Retype each line of the material below word for word; pictures stay out.

---- SUPPLIED MATERIAL

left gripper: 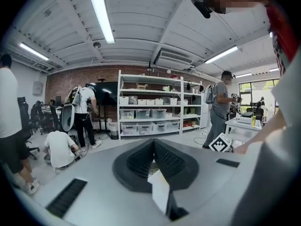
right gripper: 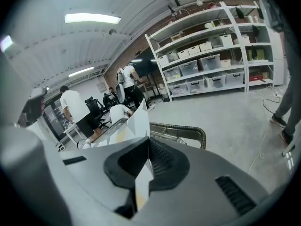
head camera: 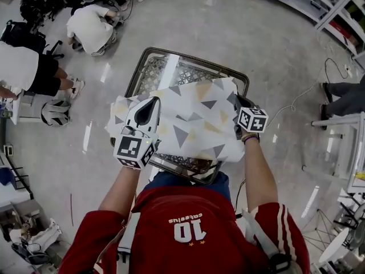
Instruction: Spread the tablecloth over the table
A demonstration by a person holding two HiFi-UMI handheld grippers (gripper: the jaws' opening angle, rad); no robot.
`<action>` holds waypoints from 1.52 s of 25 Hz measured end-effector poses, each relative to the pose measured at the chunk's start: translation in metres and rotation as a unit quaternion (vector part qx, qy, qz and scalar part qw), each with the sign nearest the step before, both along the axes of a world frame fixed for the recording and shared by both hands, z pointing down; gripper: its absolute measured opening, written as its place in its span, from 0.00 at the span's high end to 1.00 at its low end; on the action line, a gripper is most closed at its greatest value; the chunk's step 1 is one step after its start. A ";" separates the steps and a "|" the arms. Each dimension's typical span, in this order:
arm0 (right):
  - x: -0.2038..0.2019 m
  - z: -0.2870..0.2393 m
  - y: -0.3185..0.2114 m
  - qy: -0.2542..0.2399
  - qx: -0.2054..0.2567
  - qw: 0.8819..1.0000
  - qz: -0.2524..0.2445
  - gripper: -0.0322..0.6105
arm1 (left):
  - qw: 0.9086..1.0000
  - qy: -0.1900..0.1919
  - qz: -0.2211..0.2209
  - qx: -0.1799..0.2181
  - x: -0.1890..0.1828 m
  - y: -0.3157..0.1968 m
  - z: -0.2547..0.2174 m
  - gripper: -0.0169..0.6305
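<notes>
Head view: I am pinching opposite edges of the triangle-print tablecloth point(head camera: 191, 127) in the left gripper point(head camera: 150, 103) and right gripper point(head camera: 238, 101), judging it light, limp and slippery.

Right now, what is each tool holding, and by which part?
Both hold the tablecloth: the left tool is shut on a fold near its left edge, the right tool on a fold near its right edge.
</notes>
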State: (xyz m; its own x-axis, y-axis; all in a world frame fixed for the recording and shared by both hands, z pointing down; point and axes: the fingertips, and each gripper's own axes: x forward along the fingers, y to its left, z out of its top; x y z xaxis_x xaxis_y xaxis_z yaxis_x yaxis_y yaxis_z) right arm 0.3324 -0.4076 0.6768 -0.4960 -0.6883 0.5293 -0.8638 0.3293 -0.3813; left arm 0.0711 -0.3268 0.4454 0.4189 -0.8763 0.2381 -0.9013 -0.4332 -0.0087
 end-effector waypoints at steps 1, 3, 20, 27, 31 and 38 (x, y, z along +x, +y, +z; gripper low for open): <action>0.004 0.002 -0.010 -0.003 -0.003 1.000 0.009 0.93 | 1.000 0.000 0.002 -0.002 -0.001 -0.008 0.002 0.96; 0.013 0.006 -0.028 -0.013 -0.010 0.999 0.032 0.93 | 1.000 0.000 0.003 -0.006 -0.003 -0.023 0.005 0.96; 0.154 0.029 -0.051 -0.065 -0.045 0.960 0.268 0.93 | 0.999 0.012 0.033 -0.028 0.003 -0.080 0.028 0.96; 0.217 0.048 -0.006 -0.092 -0.070 0.927 0.356 0.93 | 0.998 0.011 0.051 -0.034 0.019 -0.079 0.035 0.96; 0.217 0.060 0.015 -0.098 -0.083 0.919 0.373 0.93 | 0.998 0.012 0.056 -0.035 0.015 -0.075 0.039 0.96; 0.181 0.080 0.030 -0.136 -0.126 0.896 0.403 0.93 | 0.997 0.013 0.063 -0.035 -0.010 -0.086 0.036 0.96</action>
State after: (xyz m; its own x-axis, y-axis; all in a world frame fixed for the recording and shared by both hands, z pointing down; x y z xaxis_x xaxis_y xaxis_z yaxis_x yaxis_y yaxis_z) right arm 0.5138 -0.3781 0.7567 -0.0252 -0.7564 0.6536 -0.6459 -0.4867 -0.5882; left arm 0.0611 -0.4126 0.4811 0.5310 -0.7983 0.2842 -0.8394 -0.5415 0.0470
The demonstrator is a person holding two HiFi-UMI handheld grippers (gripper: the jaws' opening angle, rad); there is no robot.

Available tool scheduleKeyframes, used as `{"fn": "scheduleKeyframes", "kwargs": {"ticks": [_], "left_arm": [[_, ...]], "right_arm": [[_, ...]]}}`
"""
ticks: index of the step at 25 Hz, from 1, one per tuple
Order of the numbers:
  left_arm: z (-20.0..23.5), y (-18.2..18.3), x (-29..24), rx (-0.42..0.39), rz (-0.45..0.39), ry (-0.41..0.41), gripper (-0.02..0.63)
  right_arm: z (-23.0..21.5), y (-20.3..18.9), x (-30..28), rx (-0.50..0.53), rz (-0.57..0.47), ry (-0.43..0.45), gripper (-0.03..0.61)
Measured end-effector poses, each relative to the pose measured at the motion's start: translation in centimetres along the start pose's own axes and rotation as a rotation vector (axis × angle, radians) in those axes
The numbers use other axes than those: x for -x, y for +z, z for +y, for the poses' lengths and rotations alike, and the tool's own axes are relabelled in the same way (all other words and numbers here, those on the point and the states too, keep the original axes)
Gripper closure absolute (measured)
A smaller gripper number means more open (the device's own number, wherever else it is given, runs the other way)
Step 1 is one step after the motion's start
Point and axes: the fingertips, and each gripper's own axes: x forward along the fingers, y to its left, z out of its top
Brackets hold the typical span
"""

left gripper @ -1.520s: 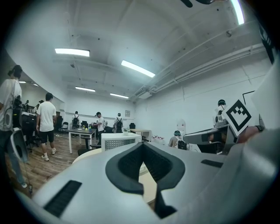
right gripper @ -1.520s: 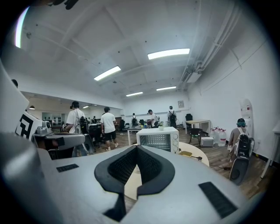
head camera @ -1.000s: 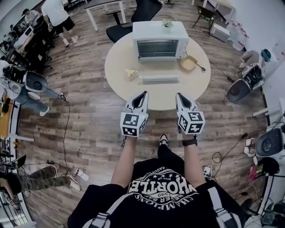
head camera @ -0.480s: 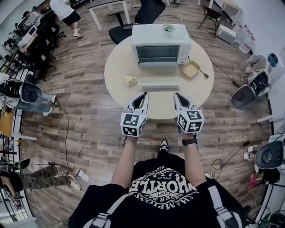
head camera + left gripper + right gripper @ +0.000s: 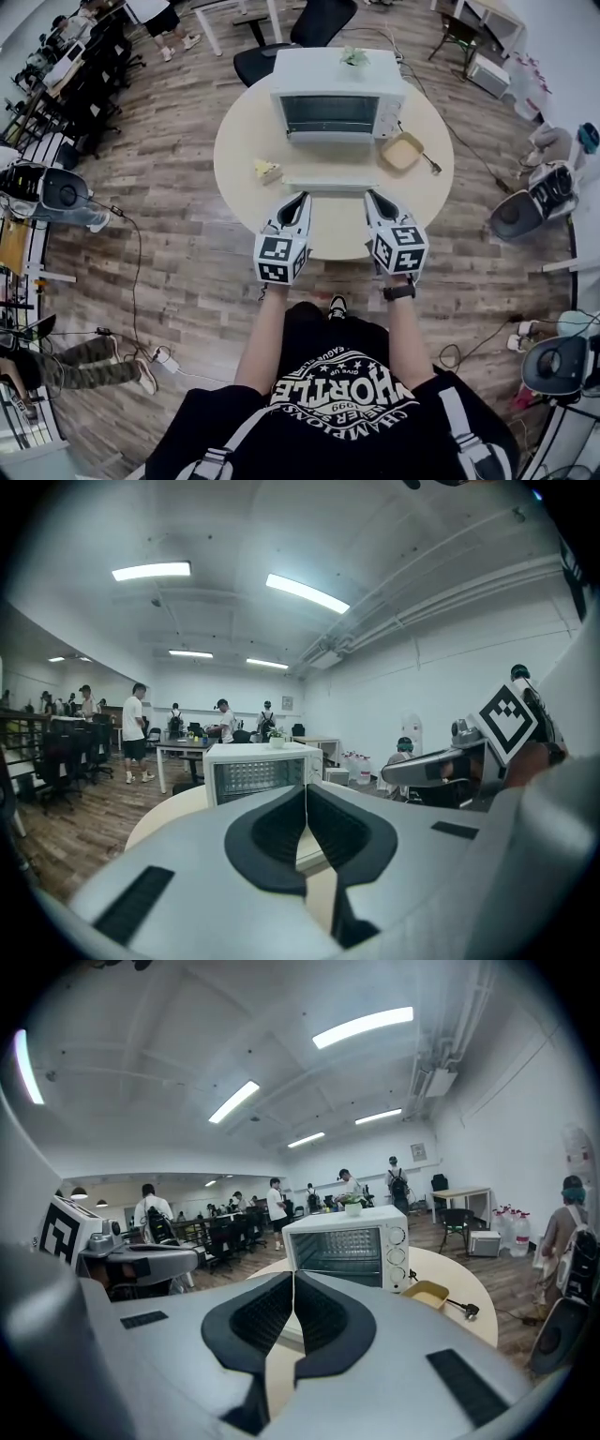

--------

§ RESPONSE AREA
left gripper: 
right gripper: 
head camera: 
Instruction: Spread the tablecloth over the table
A demonstration by a person holding two HiFi-UMI handheld grippers (gripper: the jaws' opening angle, rad); no robot.
`<action>` holds waypoints from 1.52 s of 25 Hz measured end-effector poses, each relative to the pose measured at the chunk's start: translation in metres and rotation as a unit quaternion (vector part qx, qy, qz and scalar part qw), each with the sign nearest the step before, both along the axes of a world frame fixed for the recording and shared by both hands, z pointing down; gripper: its absolute measured opening, written as its place in its span, from 0.00 at the span's high end to 1.00 at its low end; on the action line, a gripper is most closed at its greatest value; the chunk's step 1 is one step after its start. A ";" separates the steps and a "|" the arms. Each dimension's typical span, in this order:
arm0 (right):
  - x: -0.2038..0.2019 m
  - z: -0.2870..0.2393 m
  - y: -0.3185..0.2114 m
  - qy: -0.2542..0.2399
  - qx: -0.2054..0.2567
  - qw: 0.8819..1.0000
  - qz: -0.2524..0.2445
  - gripper: -0.0322..0.6105
arm1 (left):
  - qw: 0.9086..1.0000
  - qy: -0.1900..0.1919
  - qz: -0.2211..0.2209
  - qx: -0.1799..0.2181
  - x: -0.1890..0.1828 m
  - y: -0.3157..0.1968 m
  - z: -0.2547..0.2174 m
  - gripper: -0.0169..0.6305
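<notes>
Head view: I am pinching opposite edges of the triangle-print tablecloth point(head camera: 191, 127) in the left gripper point(head camera: 150, 103) and right gripper point(head camera: 238, 101), judging it light, limp and slippery.

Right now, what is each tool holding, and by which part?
Both hold the tablecloth: the left tool is shut on a fold near its left edge, the right tool on a fold near its right edge.
</notes>
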State: (xyz m; its own x-axis, y-axis; all in a world frame fixed for the recording and shared by both hands, z pointing down; point and axes: the fingertips, and each gripper's own axes: x forward along the fingers, y to its left, z out of its top; x y z xaxis_x xaxis_y xaxis_z yaxis_x yaxis_y yaxis_z) right arm 0.3324 -0.4076 0.6768 -0.4960 -0.6883 0.5293 -0.8638 0.3293 -0.3813; left arm 0.0711 -0.3268 0.4454 0.4189 -0.8763 0.2381 -0.9013 -0.4332 -0.0087
 end-effector waypoints at steps 1, 3, 20, 27, 31 and 38 (x, y, z along +x, +y, +z; gripper low for open): <action>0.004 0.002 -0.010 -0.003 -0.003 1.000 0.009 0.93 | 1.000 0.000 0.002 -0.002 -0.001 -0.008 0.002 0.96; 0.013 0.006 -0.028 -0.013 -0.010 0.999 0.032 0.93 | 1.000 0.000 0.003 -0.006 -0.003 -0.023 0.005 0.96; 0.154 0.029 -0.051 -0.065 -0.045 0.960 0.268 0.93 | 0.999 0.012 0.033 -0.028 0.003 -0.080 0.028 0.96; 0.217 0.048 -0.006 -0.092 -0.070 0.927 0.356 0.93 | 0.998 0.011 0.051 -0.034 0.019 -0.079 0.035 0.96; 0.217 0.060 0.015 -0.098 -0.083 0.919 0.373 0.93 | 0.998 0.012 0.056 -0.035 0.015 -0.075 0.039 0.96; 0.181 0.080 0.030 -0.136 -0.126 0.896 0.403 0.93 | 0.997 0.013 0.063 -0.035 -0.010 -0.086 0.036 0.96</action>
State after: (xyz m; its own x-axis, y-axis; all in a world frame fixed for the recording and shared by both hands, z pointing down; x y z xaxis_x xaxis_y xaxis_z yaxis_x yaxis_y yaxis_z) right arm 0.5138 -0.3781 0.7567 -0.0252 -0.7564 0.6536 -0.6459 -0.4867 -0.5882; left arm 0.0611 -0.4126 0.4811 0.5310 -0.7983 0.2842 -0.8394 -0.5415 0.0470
The demonstrator is a person holding two HiFi-UMI handheld grippers (gripper: the jaws' opening angle, rad); there is no robot.

Available tool scheduleKeyframes, used as `{"fn": "scheduleKeyframes", "kwargs": {"ticks": [_], "left_arm": [[_, ...]], "right_arm": [[_, ...]]}}`
"""
ticks: index of the step at 25 Hz, from 1, one per tuple
Order of the numbers:
  left_arm: z (-20.0..23.5), y (-18.2..18.3), x (-29..24), rx (-0.42..0.39), rz (-0.45..0.39), ry (-0.41..0.41), gripper (-0.02..0.63)
  right_arm: z (-23.0..21.5), y (-20.3..18.9), x (-30..28), rx (-0.50..0.53), rz (-0.57..0.47), ry (-0.43..0.45), gripper (-0.03..0.61)
Measured end-effector poses, each relative to the pose measured at the motion's start: translation in centimetres along the start pose's own axes and rotation as a rotation vector (axis × angle, radians) in those axes
The numbers use other axes than those: x for -x, y for +z, z for +y, for the poses' lengths and rotations alike, and the tool's own axes are relabelled in the same way (all other words and numbers here, those on the point and the states too, keep the original axes)
Gripper closure absolute (measured)
A smaller gripper number means more open (the device's own number, wherever else it is given, runs the other way)
Step 1 is one step after the motion's start
Point and axes: the fingertips, and each gripper's own axes: x forward along the fingers, y to its left, z out of its top
Brackets hold the typical span
"""

left gripper @ -1.520s: 
right gripper @ -1.520s: 
head camera @ -1.000s: 
head camera @ -0.480s: 
head camera + left gripper + right gripper @ +0.000s: 

Exercise complete, with nothing further to add.